(Records excerpted from a collection)
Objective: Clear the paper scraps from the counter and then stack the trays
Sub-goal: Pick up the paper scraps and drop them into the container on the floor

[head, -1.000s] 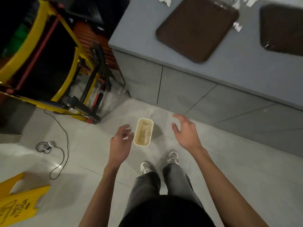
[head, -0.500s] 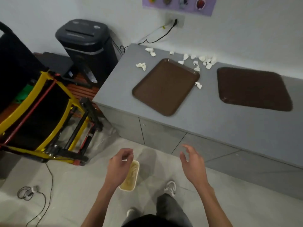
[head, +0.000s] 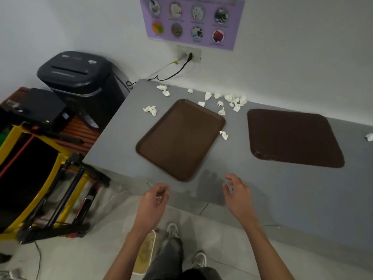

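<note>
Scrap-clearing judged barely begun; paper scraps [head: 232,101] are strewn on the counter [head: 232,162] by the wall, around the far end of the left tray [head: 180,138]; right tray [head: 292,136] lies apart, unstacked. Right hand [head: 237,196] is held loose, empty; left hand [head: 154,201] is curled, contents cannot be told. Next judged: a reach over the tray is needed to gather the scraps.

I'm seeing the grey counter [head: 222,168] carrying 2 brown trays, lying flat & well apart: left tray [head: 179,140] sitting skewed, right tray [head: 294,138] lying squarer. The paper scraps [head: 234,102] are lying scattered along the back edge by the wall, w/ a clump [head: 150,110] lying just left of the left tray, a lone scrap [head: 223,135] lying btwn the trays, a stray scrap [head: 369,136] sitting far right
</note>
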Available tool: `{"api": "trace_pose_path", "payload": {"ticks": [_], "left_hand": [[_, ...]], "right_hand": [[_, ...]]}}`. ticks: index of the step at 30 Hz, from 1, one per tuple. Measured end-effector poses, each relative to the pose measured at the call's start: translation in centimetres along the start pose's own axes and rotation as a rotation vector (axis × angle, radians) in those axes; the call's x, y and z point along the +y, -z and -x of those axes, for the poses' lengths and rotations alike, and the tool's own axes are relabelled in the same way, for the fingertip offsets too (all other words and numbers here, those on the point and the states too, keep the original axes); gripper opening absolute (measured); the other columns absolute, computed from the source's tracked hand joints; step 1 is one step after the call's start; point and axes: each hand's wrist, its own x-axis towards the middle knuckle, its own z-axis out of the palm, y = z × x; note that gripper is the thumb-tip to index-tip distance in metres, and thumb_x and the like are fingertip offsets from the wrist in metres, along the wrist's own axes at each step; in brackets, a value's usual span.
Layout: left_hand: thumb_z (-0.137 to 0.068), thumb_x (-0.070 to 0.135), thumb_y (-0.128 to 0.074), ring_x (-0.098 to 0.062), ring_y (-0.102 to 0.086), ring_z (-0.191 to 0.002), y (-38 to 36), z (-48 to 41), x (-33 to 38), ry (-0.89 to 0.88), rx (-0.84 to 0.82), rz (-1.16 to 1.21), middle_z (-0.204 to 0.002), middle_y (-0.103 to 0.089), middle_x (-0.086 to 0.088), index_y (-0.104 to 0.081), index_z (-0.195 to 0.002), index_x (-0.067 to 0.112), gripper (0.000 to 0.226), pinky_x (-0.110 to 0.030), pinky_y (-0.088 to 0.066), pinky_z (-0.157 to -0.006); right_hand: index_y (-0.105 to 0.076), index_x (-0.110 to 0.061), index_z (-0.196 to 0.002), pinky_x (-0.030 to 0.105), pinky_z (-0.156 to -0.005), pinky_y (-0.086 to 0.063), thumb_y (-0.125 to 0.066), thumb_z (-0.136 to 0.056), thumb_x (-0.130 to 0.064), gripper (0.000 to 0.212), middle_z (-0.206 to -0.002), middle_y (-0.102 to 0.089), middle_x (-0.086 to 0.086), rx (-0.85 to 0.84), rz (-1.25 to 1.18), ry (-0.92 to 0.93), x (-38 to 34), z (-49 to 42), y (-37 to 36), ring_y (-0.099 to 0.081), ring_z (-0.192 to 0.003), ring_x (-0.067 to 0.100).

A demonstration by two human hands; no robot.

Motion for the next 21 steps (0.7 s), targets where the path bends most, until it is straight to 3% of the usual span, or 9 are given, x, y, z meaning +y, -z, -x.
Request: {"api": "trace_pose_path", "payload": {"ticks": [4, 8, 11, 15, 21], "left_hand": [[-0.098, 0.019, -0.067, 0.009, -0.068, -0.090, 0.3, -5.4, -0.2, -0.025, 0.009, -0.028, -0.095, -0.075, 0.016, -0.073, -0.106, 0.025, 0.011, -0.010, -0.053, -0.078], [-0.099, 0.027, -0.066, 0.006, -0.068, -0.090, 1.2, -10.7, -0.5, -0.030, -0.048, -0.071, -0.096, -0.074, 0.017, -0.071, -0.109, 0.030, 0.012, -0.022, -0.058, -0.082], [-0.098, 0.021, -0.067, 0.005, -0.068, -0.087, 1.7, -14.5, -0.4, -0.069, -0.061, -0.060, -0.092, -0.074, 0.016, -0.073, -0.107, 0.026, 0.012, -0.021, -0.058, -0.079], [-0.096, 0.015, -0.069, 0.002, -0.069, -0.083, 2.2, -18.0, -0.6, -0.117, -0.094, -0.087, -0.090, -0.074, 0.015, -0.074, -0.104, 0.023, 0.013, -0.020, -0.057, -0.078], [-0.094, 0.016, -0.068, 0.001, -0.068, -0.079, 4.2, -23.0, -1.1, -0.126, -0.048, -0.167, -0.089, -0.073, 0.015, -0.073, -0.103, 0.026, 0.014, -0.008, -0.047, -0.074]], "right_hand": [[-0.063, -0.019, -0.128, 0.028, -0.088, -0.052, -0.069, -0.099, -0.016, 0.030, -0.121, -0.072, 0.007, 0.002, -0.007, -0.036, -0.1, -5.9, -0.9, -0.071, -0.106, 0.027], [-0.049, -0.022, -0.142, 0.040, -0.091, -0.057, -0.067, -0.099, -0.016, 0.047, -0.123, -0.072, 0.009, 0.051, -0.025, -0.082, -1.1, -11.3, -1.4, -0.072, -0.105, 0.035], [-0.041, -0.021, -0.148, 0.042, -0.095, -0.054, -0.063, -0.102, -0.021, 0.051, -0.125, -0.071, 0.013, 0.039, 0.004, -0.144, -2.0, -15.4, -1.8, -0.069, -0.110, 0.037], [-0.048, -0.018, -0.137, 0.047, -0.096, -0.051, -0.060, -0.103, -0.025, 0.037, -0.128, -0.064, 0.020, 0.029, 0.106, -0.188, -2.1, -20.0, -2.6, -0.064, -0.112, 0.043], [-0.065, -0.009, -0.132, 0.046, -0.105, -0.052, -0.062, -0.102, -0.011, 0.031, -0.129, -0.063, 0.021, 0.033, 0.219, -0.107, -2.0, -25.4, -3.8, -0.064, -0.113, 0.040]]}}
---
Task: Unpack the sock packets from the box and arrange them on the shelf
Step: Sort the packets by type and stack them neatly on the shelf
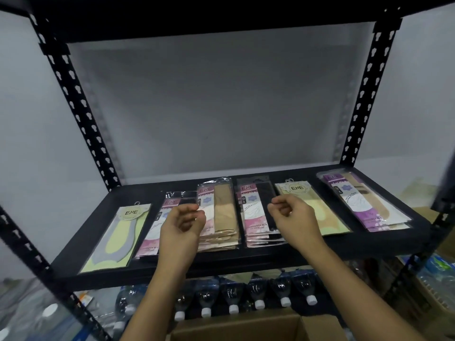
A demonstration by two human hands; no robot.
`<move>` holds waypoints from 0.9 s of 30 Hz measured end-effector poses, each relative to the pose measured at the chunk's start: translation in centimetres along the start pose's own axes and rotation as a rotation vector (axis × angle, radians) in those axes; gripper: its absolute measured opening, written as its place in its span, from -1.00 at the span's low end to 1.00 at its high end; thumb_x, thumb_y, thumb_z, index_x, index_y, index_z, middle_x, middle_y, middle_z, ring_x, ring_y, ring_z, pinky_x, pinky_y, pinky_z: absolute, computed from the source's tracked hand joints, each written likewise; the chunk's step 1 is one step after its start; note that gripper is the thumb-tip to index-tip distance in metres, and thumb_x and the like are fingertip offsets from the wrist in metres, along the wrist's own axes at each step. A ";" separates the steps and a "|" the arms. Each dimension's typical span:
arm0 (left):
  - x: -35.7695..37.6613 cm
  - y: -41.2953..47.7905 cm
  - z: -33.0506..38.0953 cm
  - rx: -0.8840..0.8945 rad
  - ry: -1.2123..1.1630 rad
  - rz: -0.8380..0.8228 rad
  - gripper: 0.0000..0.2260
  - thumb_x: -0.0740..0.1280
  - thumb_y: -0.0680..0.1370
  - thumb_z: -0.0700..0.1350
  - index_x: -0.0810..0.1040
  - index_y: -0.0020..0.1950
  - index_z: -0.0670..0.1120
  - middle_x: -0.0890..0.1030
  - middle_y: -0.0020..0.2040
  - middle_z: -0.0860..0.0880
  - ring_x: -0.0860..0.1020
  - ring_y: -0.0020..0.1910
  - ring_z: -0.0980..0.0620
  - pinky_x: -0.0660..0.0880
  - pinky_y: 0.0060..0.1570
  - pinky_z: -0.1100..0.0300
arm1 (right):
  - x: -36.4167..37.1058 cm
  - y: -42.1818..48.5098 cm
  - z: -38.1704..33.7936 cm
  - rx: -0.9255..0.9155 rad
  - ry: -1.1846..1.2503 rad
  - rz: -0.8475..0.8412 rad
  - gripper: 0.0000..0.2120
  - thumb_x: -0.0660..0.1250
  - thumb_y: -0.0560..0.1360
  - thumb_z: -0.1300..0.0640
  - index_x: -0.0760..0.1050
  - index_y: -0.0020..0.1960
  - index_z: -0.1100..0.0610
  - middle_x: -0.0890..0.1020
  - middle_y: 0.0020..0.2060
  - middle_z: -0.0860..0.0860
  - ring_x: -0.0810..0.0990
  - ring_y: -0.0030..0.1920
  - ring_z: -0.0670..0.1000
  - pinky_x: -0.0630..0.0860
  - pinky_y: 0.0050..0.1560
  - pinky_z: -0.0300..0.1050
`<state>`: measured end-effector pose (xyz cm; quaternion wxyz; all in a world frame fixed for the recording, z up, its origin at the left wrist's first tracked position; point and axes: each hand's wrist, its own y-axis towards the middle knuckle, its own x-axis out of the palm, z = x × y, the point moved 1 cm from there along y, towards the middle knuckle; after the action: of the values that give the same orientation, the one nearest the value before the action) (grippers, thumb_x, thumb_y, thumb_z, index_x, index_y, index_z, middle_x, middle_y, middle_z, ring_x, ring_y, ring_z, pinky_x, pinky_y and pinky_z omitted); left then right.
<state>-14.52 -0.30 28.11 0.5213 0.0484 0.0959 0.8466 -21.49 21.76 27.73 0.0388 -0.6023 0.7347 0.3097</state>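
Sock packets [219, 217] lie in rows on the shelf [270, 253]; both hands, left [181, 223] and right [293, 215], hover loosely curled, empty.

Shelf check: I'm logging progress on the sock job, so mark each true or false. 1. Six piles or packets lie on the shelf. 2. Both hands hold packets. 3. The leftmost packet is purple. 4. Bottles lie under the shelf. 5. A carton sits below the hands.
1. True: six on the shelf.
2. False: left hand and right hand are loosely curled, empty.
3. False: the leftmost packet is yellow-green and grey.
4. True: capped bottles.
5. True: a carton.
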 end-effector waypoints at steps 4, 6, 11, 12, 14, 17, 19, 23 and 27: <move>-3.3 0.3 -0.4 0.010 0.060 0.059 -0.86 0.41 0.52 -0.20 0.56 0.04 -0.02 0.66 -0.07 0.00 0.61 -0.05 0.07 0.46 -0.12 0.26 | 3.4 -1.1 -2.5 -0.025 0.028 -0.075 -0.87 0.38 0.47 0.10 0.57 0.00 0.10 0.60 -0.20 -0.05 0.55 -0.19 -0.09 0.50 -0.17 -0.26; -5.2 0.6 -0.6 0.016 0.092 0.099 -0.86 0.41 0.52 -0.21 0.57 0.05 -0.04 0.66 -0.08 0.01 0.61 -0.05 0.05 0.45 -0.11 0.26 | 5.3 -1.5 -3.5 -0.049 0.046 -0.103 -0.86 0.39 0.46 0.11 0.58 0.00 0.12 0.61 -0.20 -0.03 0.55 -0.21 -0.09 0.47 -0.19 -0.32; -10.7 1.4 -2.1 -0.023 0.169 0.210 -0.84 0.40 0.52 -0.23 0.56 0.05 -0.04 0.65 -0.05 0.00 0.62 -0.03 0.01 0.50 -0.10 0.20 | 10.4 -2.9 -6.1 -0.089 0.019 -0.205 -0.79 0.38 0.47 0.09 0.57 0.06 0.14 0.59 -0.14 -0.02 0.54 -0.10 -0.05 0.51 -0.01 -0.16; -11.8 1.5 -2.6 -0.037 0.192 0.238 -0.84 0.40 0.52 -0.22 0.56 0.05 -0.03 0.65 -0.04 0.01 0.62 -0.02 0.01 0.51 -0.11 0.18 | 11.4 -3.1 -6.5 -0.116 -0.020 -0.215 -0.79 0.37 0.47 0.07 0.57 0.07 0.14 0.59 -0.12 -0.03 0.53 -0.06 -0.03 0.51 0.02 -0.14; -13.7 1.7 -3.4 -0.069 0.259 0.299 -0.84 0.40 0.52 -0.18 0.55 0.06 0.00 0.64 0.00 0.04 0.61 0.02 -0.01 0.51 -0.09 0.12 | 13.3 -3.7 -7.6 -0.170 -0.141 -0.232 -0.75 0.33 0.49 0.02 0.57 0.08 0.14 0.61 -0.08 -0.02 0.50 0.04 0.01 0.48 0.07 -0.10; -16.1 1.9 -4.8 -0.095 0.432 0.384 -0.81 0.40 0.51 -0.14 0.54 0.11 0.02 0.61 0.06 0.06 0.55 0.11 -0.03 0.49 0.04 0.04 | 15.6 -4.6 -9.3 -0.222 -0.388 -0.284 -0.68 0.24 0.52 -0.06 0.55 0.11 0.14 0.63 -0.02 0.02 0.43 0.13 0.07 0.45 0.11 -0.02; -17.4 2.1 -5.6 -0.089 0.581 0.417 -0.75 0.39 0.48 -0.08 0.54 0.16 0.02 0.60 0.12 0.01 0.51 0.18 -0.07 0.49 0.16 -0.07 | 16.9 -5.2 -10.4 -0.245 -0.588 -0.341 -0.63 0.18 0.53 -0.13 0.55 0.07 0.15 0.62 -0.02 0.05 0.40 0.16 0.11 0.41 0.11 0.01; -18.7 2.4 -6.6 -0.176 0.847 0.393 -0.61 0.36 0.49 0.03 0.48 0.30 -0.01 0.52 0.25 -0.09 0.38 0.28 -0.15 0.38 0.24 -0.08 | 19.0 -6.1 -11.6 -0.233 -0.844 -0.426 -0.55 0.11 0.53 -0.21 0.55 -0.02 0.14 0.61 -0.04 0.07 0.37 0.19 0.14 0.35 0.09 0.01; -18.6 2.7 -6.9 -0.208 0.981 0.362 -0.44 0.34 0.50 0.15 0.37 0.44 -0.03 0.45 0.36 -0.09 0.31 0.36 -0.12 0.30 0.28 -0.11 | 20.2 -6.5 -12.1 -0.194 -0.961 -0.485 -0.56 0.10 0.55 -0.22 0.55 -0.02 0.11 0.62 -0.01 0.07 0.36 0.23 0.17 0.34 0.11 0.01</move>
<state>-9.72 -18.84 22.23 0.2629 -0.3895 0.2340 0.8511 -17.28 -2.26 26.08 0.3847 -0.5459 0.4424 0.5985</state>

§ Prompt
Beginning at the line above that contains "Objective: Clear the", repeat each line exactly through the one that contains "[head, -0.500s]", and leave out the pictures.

§ Completed exercise
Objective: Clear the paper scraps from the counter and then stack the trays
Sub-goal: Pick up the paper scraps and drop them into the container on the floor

[head, -1.000s] 
[head, -0.500s] 

No more work remains for this exercise.